• _Task_
Among the entries below, find the line with "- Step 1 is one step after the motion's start", then quote it and each following line up to and including the line with "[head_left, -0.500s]", and nothing else.

• _Extracted data_
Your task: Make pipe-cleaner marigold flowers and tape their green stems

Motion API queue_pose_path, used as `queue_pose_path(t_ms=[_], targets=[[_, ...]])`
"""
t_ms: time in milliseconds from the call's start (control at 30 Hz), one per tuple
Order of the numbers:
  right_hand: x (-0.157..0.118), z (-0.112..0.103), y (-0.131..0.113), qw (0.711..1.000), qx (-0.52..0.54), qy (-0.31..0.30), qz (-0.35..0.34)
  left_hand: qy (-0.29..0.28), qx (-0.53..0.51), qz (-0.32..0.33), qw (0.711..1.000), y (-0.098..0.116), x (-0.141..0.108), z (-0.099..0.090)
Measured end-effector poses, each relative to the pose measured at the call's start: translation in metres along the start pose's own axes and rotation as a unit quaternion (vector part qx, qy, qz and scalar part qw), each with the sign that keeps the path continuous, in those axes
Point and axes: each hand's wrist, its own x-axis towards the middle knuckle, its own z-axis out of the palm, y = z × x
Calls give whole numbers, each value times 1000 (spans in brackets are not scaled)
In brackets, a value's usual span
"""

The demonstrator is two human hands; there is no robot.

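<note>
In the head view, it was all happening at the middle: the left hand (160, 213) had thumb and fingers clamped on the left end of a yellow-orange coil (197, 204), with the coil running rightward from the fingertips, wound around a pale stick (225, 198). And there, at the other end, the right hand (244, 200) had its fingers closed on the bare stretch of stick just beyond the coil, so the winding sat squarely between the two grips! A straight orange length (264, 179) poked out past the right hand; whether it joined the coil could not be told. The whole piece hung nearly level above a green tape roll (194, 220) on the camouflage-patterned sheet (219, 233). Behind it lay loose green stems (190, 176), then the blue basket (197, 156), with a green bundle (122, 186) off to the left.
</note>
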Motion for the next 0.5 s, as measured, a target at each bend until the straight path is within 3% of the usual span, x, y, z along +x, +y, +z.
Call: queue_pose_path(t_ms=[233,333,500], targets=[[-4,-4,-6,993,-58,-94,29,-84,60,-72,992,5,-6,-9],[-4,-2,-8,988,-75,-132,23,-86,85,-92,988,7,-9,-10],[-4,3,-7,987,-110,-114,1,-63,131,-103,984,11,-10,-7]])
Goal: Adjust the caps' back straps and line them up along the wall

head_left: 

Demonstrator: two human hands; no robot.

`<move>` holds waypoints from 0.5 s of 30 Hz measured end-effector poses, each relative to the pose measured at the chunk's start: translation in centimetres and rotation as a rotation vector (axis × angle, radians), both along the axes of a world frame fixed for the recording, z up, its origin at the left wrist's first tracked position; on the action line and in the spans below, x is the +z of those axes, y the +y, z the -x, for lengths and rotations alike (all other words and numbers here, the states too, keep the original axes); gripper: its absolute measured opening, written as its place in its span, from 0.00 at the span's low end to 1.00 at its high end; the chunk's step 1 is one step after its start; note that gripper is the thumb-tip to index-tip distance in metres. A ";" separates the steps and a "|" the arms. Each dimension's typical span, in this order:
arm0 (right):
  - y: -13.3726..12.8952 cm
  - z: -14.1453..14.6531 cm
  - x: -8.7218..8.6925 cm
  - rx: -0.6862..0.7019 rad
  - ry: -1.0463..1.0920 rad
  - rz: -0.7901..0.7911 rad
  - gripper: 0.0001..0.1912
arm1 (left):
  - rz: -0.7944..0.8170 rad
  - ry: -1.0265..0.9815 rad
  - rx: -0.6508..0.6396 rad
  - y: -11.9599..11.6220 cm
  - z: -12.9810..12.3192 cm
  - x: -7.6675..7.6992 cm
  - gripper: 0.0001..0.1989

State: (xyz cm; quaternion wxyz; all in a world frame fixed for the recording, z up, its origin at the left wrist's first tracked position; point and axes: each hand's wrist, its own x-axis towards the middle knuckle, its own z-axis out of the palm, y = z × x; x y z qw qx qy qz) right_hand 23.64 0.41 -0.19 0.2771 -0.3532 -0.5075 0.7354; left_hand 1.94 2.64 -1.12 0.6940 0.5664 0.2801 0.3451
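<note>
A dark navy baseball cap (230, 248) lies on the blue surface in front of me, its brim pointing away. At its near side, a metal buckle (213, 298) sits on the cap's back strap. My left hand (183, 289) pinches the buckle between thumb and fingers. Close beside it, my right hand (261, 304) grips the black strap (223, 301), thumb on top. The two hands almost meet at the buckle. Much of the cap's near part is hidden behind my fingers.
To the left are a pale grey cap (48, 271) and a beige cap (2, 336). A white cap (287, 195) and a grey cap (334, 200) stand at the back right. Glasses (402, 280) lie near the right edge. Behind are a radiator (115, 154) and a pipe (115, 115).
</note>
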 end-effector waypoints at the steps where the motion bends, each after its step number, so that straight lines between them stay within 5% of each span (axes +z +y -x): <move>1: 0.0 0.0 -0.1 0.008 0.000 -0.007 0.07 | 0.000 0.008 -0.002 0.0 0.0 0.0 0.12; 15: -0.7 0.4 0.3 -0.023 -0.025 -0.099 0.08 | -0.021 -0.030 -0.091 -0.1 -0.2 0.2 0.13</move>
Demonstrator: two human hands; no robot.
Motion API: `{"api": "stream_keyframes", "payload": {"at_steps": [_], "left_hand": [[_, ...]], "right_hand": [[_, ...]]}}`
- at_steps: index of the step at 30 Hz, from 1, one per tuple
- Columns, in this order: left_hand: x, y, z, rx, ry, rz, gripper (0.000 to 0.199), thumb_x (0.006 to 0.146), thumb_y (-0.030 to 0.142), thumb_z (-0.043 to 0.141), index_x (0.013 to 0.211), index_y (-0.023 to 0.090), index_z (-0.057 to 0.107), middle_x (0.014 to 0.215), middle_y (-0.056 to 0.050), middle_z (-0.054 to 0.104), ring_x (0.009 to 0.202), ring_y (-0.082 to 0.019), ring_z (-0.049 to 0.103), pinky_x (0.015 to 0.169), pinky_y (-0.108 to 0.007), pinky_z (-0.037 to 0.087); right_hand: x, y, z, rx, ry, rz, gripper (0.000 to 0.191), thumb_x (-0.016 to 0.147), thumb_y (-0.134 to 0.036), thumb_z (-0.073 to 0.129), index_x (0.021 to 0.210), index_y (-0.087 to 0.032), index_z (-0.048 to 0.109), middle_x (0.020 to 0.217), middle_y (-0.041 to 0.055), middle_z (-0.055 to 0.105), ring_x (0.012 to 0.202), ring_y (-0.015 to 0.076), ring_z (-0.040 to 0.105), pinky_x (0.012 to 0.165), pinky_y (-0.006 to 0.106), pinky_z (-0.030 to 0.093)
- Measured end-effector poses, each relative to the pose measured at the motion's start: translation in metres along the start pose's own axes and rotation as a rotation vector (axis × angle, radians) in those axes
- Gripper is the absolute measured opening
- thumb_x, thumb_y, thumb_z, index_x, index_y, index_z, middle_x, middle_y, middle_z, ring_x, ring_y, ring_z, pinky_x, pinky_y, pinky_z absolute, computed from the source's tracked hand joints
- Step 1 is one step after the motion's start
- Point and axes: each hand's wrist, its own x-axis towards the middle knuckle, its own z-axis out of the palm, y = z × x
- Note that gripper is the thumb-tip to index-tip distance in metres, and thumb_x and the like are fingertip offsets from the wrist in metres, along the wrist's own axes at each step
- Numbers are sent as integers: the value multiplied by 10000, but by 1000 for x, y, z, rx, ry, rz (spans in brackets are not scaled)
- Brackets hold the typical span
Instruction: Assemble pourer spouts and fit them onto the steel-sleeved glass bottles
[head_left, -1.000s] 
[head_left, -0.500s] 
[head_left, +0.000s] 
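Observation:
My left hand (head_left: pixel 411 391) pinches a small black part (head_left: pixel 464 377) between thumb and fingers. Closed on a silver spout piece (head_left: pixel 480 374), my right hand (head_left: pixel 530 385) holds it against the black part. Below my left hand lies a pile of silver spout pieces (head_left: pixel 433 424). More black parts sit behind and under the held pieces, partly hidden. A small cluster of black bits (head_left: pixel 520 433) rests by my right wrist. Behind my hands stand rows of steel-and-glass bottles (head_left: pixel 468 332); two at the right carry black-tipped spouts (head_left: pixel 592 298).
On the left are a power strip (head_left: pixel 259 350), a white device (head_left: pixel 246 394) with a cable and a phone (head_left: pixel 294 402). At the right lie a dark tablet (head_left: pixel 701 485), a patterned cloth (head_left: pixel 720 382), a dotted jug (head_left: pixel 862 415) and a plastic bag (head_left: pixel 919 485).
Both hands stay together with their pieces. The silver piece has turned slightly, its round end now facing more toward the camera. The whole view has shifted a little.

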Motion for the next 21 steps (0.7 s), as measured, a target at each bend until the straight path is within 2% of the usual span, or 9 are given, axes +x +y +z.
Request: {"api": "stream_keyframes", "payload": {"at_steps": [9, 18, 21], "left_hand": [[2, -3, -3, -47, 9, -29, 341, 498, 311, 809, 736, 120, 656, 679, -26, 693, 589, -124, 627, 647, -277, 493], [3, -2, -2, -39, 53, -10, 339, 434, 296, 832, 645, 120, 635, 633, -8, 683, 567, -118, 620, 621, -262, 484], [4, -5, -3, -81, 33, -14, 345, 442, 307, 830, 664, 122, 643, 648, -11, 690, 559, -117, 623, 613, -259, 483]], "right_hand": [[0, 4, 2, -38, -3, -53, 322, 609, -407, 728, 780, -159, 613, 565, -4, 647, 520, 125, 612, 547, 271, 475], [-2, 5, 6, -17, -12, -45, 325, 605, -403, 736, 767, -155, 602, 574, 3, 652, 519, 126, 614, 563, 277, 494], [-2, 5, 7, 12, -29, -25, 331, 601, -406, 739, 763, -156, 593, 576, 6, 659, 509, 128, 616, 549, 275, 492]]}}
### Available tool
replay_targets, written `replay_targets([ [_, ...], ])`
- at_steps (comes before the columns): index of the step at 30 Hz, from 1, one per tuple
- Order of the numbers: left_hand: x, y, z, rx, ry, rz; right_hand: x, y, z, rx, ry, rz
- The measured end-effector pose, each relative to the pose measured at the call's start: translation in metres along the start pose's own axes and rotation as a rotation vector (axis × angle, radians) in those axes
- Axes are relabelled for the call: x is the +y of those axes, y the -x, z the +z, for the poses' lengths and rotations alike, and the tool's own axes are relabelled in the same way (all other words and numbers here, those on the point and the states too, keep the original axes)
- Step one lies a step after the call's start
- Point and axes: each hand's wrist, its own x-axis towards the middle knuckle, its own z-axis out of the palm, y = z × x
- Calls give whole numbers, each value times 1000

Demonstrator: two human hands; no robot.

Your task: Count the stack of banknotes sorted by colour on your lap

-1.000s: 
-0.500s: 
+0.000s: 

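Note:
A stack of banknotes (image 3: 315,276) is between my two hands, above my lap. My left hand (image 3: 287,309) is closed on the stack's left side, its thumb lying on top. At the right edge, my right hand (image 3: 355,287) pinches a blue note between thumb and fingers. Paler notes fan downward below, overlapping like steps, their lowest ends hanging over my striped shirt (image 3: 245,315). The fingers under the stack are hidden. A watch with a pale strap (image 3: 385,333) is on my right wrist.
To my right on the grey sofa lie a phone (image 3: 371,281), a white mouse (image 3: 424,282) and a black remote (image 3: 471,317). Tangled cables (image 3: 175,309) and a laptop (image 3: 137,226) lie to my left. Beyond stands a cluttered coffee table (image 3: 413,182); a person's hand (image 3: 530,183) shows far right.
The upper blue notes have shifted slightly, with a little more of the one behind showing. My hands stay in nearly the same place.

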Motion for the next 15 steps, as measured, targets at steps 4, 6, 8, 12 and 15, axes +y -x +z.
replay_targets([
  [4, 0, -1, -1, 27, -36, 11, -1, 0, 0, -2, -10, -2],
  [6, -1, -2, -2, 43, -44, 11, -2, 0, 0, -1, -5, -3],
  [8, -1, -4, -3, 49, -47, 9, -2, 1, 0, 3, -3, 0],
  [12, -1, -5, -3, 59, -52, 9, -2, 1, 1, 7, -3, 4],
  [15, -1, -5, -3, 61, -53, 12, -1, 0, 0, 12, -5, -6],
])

• _Response to the task_
- Step 1 is one step after the motion's start
- Point and axes: each hand's wrist, its own x-axis towards the middle knuckle, its own z-axis out of the palm, y = z × x
- Note that gripper is the thumb-tip to index-tip distance in metres, and thumb_x and the like are fingertip offsets from the wrist in metres, along the wrist's own axes at each step
- Numbers are sent as integers: the value multiplied by 10000, but by 1000 for x, y, z, rx, ry, rz (spans in brackets are not scaled)
- Brackets hold the typical span
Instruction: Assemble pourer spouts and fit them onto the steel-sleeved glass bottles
[head_left, -1.000s] 
[head_left, -0.500s] 

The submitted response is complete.